巨大ブラックホールの合体・成長過程の解明

100億年におよぶ球状星団の進化過程の解明

Tree法などによるアルゴリズム的な高速化では精度が足りず、直接計算が必要。重力加速度と 加速度微分(jerk)の計算をGPUで加速し,高い精度の軌道計算を実現。

 

3.原子核分野

実時間・実空間計算法によるフェルミオン多粒子系のシミュレーション

方法論:時間依存密度汎関数理論(TDDFT, TDHF, TDHFB)の実時間・実空間(3次元差分)解法

GPU計算の利点:ハミルトニアンの波動関数への作用がホットスポットであり、GPUによる高効率な計算が期待できる。

原子核の応答・反応ダイナミクスの研究

元素合成の解明に関連する原子核の生成・応答・反応。
r過程核を生成する核子移行反応
軽い核の融合反応
原子核応答の系統的計算

中性子過剰核を生成する原子核衝突のTDHFシミュレーション

原子核分野で発展した手法の関連分野への応用

光と物質の相互作用の第一原理計算
高強度パルス光の物質伝播
アト秒(10-18s)科学への展開

パルスレーザーにより誘起される固体結晶中のアト秒電子ダイナミクス

4.物質分野

目的:物質の構造や動的な過程の解明と量子過程の制御

計画:量子多体に対して汎用の時間依存Schrodinger 方程式を解く方法の開発

特徴:計算量が多い、並列化がしやすい、GPUが有効(同じ計算手法で多種類の原子・分子・クラスターの様々な過程を研究できる、バラメータが多い)

制御の例

オージェ崩壊できない原子にレーザーを加えることによって、オージェ崩壊させる。レーザー強度と到着時刻によって、何時、どの程度崩壊させるかを制御できる(図に示した崩壊率の計算がGPU(Tesla C2050)で半日ぐらいかかるが、分子・クラスターの場合は計算量が100倍以上になってしまう)。

期待される成果

数値計算で、短時間に(フェト秒、及びアト秒の範囲)動的な過程に対して有効な制御方法を見つけることが期待される。
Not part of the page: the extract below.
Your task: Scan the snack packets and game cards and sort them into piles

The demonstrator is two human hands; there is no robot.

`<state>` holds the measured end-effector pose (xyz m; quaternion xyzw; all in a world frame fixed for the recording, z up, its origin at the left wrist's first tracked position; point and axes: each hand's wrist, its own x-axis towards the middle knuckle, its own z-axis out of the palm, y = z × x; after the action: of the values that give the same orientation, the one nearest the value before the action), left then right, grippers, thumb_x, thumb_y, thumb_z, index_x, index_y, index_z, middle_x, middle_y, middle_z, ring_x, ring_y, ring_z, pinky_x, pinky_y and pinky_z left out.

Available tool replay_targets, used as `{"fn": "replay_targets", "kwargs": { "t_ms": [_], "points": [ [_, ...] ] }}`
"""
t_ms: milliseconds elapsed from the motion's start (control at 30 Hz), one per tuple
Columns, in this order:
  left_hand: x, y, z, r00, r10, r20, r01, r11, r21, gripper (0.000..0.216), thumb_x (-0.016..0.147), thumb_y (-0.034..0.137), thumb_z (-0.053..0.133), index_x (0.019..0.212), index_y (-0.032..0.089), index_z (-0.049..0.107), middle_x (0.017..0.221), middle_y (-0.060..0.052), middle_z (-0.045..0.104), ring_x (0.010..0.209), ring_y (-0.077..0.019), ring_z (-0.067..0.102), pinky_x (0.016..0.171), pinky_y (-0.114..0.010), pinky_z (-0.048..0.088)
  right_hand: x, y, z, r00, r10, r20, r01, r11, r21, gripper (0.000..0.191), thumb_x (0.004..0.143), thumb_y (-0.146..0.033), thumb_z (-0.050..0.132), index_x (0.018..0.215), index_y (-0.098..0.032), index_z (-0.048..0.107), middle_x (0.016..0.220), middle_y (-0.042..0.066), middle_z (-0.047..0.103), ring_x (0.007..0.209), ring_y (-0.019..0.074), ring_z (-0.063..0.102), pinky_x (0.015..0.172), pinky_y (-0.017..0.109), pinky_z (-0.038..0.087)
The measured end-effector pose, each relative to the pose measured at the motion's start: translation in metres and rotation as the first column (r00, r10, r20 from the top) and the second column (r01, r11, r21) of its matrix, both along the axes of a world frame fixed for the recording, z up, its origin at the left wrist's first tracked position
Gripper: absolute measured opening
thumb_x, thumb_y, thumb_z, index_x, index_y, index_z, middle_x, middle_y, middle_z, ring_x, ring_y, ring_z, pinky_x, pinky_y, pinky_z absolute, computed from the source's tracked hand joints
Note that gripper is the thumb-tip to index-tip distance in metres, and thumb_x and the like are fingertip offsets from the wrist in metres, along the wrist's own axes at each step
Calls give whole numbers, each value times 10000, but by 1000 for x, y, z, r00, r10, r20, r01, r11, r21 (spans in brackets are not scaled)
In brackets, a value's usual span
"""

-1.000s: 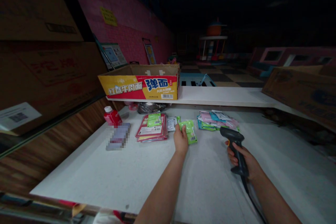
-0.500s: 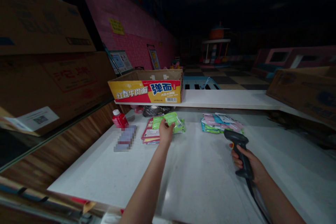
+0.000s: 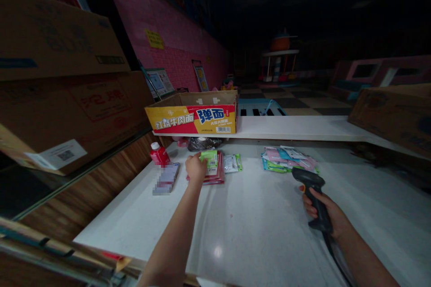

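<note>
My left hand (image 3: 196, 168) is closed at the left side of a small green packet (image 3: 210, 158), its fingertips partly hidden. Under that packet lies a stack of flat red-edged packets (image 3: 218, 175) on the white counter. To the right of the stack, touching or close to it, rests a silver-and-green packet (image 3: 231, 163). My right hand (image 3: 328, 210) grips a black barcode scanner (image 3: 318, 197) by its handle, its head pointing left and its cord trailing down. Beyond the scanner is a loose pile of pink, blue and green packets (image 3: 289, 159).
A red bottle (image 3: 159, 156) with a white cap and a blurred-out flat item (image 3: 167, 178) stand left of the stack. On the raised shelf (image 3: 289, 126) sits an open noodle carton (image 3: 191, 119). Brown cartons (image 3: 111, 103) tower at left; another carton (image 3: 392, 110) is at right.
My left hand has moved left with the green packet, which now lies lower over the red-edged stack. A silver-and-green packet shows uncovered at the right. My right hand still holds the scanner.
</note>
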<state>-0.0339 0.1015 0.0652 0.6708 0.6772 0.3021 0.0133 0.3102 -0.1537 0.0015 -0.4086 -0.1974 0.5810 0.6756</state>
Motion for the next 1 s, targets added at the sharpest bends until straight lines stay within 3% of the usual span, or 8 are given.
{"fn": "replay_targets", "kwargs": {
  "t_ms": [67, 267, 400, 500, 667, 833, 900, 1000],
  "points": [
    [0, -8, -2, 995, -10, -98, 13, 999, 30, 375, 865, 314, 568, 1197, 184, 683, 1114, -165, 660, 1054, -314, 598, 905, -399, 443, -1, 0, 0, 1000, -8, -4, 8, 1000, -4, 373, 686, -401, 843, 928, -173, 673, 589, -26, 528, 418, 69, 431, 347, 169, 369],
    [-1, -19, -10, 934, -300, -193, 303, 953, -15, 293, 867, 334, 606, 1113, 245, 737, 1180, -105, 652, 1111, -266, 578, 992, -359, 415, -2, -1, 3, 1000, -7, -20, 7, 1000, -15, 374, 679, -404, 849, 914, -168, 681, 583, -27, 519, 418, 63, 420, 348, 161, 364],
    [2, -20, -10, 951, -260, -168, 258, 966, -34, 304, 849, 286, 614, 1126, 240, 733, 1183, -111, 651, 1105, -282, 578, 980, -382, 422, 0, 0, 3, 1000, 5, -5, -5, 1000, -11, 345, 694, -409, 836, 883, -176, 666, 583, -23, 516, 422, 73, 421, 350, 171, 370],
    [15, -24, -3, 962, -225, -156, 236, 970, 54, 326, 844, 289, 603, 1139, 221, 723, 1205, -131, 631, 1126, -312, 552, 991, -420, 413, 0, 1, 4, 999, 11, 31, -11, 1000, -5, 326, 717, -419, 811, 882, -189, 650, 592, -21, 516, 421, 83, 419, 348, 185, 371],
    [67, -37, 3, 915, -399, -57, 403, 905, 136, 272, 839, 249, 596, 1066, 189, 735, 1097, -125, 659, 1067, -293, 566, 975, -415, 420, -1, 3, 6, 998, -47, 31, 47, 999, 9, 353, 711, -423, 815, 911, -181, 654, 582, -35, 512, 408, 70, 413, 348, 171, 355],
    [140, -44, -13, 796, -590, 133, 584, 807, 87, 203, 797, 170, 642, 971, 180, 746, 978, -101, 710, 960, -239, 627, 938, -382, 450, 1, 4, 8, 998, -54, 27, 54, 998, 8, 371, 699, -420, 824, 924, -182, 651, 584, -31, 531, 416, 81, 440, 354, 183, 369],
    [170, -41, -19, 771, -581, 259, 598, 801, 19, 179, 784, 149, 645, 927, 181, 749, 933, -81, 727, 869, -207, 651, 877, -347, 475, 1, 4, 10, 997, -75, 17, 75, 997, 1, 380, 688, -426, 831, 917, -183, 650, 581, -34, 529, 417, 77, 443, 358, 178, 369],
    [209, -33, -23, 782, -436, 445, 538, 832, -131, 124, 762, 131, 663, 830, 188, 749, 859, -68, 747, 817, -191, 678, 781, -284, 481, -1, 4, 15, 996, -86, 5, 86, 996, -6, 369, 695, -431, 821, 911, -190, 644, 581, -37, 528, 419, 75, 443, 364, 176, 370]
  ]
}}
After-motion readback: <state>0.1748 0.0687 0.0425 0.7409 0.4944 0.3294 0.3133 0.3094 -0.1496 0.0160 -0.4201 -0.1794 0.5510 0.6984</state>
オージェ崩壊率とレーザー強度の関係。実測計算速度270 Gflops /GPU [ Phys. Rev. Lett. 106 (2011) 053002.]

5.生命分野

生命計算科学フロンティアの新展開

 

6.地球環境分野

次世代型大気大循環モデルNICAMのGPU化

Large Eddy Simulation(LES)のGPU化

3次元ノーマルモード展開のGPU化

期待される成果

LESモデルのGPU化によって、空間分解能10mでの計算が可能となる。

NICAMは物理過程の計算にGPUを用いることで、計算時間の大幅な短縮が期待される。
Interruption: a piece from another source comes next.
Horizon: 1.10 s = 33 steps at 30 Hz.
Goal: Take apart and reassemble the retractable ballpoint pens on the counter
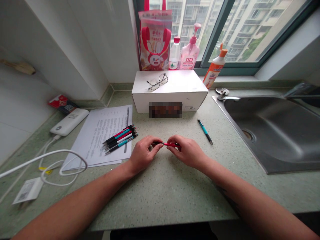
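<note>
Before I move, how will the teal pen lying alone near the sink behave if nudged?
The teal pen may roll if pushed sideways, being slim and on a flat counter. It looks straight, so probably stiff; its thinness suggests it's light.

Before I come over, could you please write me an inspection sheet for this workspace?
Surface: speckled green countertop, sink set in at right.
Job's things: red-and-black pen in both hands; pen pile mostly on printed sheets; teal-and-black pen lying alone.
Clutter: eyeglasses on white box; power bank near the sheets.
Hands: left hand and right hand each pinch the red-and-black pen.
Cables: white cable, looped, left side.
Surroundings: bag, pump bottle and window behind the box.
</note>
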Each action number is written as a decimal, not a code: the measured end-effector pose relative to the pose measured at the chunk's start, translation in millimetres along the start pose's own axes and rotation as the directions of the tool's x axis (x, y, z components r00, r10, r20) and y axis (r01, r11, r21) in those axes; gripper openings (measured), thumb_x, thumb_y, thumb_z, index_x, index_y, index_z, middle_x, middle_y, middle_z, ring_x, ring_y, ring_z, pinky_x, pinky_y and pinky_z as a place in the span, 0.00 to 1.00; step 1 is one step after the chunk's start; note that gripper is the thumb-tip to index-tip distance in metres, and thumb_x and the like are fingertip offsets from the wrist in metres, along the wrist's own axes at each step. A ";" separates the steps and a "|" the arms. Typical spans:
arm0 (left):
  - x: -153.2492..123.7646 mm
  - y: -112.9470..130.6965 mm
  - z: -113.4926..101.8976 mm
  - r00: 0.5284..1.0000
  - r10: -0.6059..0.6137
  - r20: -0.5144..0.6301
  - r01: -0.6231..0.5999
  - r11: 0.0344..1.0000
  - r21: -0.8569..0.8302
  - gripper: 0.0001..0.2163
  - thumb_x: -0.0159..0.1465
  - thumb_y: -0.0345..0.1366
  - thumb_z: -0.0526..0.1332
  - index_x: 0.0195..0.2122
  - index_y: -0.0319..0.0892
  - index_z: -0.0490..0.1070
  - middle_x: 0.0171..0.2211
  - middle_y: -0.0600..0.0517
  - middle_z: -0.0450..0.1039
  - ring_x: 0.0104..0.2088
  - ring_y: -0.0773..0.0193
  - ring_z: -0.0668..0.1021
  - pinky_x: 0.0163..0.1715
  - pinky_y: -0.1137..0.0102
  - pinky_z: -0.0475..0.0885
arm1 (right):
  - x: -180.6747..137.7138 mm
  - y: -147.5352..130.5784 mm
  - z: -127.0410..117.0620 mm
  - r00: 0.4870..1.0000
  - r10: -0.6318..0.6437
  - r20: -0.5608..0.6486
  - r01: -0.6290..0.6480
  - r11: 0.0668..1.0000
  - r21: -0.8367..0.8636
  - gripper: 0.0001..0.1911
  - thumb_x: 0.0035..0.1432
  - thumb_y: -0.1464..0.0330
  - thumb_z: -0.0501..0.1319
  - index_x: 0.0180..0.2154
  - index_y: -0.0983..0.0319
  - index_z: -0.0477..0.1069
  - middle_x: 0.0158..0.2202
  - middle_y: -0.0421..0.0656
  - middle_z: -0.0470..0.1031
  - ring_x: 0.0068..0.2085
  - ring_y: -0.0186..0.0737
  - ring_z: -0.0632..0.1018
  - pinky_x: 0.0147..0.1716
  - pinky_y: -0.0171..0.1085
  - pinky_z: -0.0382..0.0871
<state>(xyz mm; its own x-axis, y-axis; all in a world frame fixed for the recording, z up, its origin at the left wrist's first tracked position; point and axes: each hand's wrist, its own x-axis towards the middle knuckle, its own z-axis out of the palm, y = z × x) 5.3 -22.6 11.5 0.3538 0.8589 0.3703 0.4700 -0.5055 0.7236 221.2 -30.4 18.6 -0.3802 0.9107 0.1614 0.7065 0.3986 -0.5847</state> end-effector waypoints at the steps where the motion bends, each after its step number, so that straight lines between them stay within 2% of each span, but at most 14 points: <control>1: 0.0 -0.2 0.1 1.000 -0.001 0.000 0.001 1.000 0.000 0.05 0.68 0.36 0.63 0.40 0.42 0.76 0.36 0.50 0.80 0.35 0.62 0.80 0.35 0.68 0.74 | 0.0 0.0 0.2 1.000 -0.002 -0.001 0.002 1.000 0.000 0.09 0.65 0.61 0.62 0.43 0.60 0.73 0.37 0.42 0.81 0.32 0.37 0.78 0.32 0.36 0.66; 7: 0.2 0.0 -0.4 1.000 0.002 0.004 -0.002 1.000 0.007 0.06 0.68 0.37 0.62 0.39 0.42 0.76 0.36 0.49 0.80 0.36 0.61 0.80 0.36 0.67 0.74 | 1.2 -0.4 0.5 1.000 -0.008 0.008 0.008 1.000 -0.012 0.13 0.70 0.59 0.56 0.39 0.59 0.75 0.37 0.43 0.80 0.36 0.38 0.79 0.34 0.37 0.67; 12: -0.1 0.0 -0.3 1.000 -0.007 0.009 0.007 1.000 0.009 0.05 0.68 0.36 0.63 0.40 0.42 0.76 0.36 0.49 0.80 0.36 0.61 0.80 0.36 0.67 0.74 | 0.7 -0.6 0.0 0.999 0.009 0.034 -0.010 0.999 0.033 0.10 0.65 0.61 0.62 0.45 0.59 0.72 0.39 0.43 0.81 0.36 0.39 0.80 0.34 0.37 0.68; 16: -0.3 0.3 -0.6 1.000 -0.009 0.004 0.009 1.000 0.007 0.04 0.67 0.36 0.63 0.40 0.42 0.76 0.36 0.50 0.79 0.35 0.62 0.80 0.35 0.68 0.75 | 0.3 -1.7 0.0 0.999 0.013 0.035 -0.015 0.999 0.047 0.08 0.66 0.62 0.61 0.42 0.59 0.71 0.37 0.42 0.81 0.34 0.38 0.80 0.33 0.36 0.67; 23: 0.7 2.4 -1.7 1.000 -0.002 0.009 0.002 1.000 0.005 0.04 0.68 0.35 0.62 0.39 0.42 0.76 0.36 0.50 0.80 0.36 0.62 0.80 0.35 0.69 0.74 | 1.2 -3.7 -1.4 1.000 -0.008 0.024 0.008 1.000 0.006 0.14 0.70 0.58 0.56 0.39 0.60 0.73 0.37 0.44 0.81 0.35 0.39 0.79 0.34 0.37 0.66; 28: -0.3 1.7 -1.6 1.000 -0.022 0.008 0.022 1.000 0.007 0.04 0.67 0.35 0.63 0.40 0.42 0.76 0.36 0.50 0.80 0.36 0.62 0.80 0.35 0.69 0.74 | 0.8 -2.0 -1.1 1.000 0.000 0.020 0.000 1.000 0.031 0.10 0.66 0.61 0.61 0.45 0.59 0.72 0.38 0.42 0.81 0.35 0.38 0.80 0.34 0.36 0.67; 33: -0.4 1.2 -1.6 1.000 -0.006 0.010 0.006 1.000 0.027 0.05 0.68 0.36 0.62 0.40 0.42 0.76 0.36 0.49 0.80 0.36 0.61 0.80 0.36 0.68 0.75 | 0.2 -0.7 0.3 1.000 -0.021 0.021 0.020 0.999 0.028 0.09 0.67 0.61 0.59 0.41 0.59 0.72 0.35 0.42 0.80 0.31 0.37 0.78 0.31 0.36 0.64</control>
<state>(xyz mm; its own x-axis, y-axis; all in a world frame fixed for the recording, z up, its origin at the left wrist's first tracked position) 4.4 -23.5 13.2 0.3592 0.8612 0.3595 0.4941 -0.5023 0.7096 220.4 -30.6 18.8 -0.4072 0.8998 0.1566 0.6815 0.4135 -0.6038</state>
高解像度での大気大循環のエネルギー循環の計算が可能に。

GPU使用の有効性

一般的に格子点方の気象モデルはステンシル計算になるため、メモリーアクセスが比較的単純になるので、高いメモリバンド幅を持つGPUを使用することで、数倍から数十倍の高速化が期待される。


空間分解能50mの地形

7.データ基盤分野

GPGPUによる大規模データベースからの知識発見

目的と計画

大規模データベースからの知識発見(マイニング)を、GPUを用いて高速化

対象とするマイニングアルゴリズム

文書クラスタリング:PLSI (Probabilistic Latent Semantic Indexing)、LDA (Latent Dirichret Allocation)
(確率的)相関ルールマイニング

単体GPUの手法は一部確立済み

GPUクラス手向けにマルチGPU化を行う

期待される成果とブレイクスルー

数値計算、シミュレーション以外のGPUクラスターの応用を目指す。

計算機科学分野では、データマイニングのマルチGPU化の事例は少ない。

GPUクラスターの、大規模データ分析プラットフォームとしての利用を加速。

GPU使用の有効性

データやマイニングアルゴリズムによって適・不適あり。

CPUとGPUを適切に組合せることによって高い実行性能が期待される。

計算規模

少なくとも、単体GPUで実行が困難な規模のデータを想定。